- [MATERIAL PROVIDED]:
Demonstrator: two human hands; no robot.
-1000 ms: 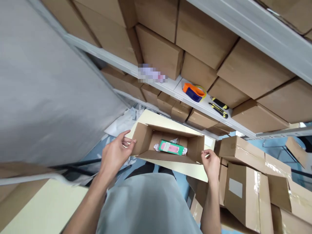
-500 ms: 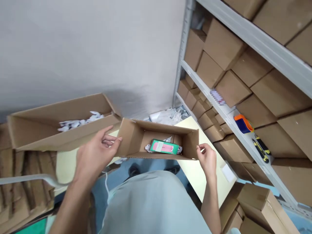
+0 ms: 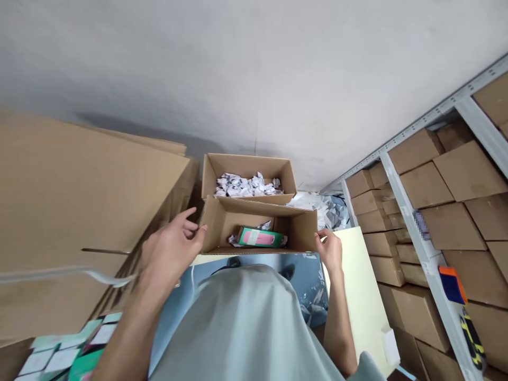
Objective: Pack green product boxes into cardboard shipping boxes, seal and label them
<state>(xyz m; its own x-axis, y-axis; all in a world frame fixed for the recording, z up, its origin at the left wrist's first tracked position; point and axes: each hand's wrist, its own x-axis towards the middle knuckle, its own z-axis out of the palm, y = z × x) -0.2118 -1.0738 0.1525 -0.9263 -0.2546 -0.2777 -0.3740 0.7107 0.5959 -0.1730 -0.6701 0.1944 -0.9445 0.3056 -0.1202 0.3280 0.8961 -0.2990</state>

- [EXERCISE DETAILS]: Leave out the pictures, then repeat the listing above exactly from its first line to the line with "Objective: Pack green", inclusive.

- [TASK ANSWER]:
Demonstrator: two human hands; no robot.
-1000 ms: 
-500 ms: 
+0 ms: 
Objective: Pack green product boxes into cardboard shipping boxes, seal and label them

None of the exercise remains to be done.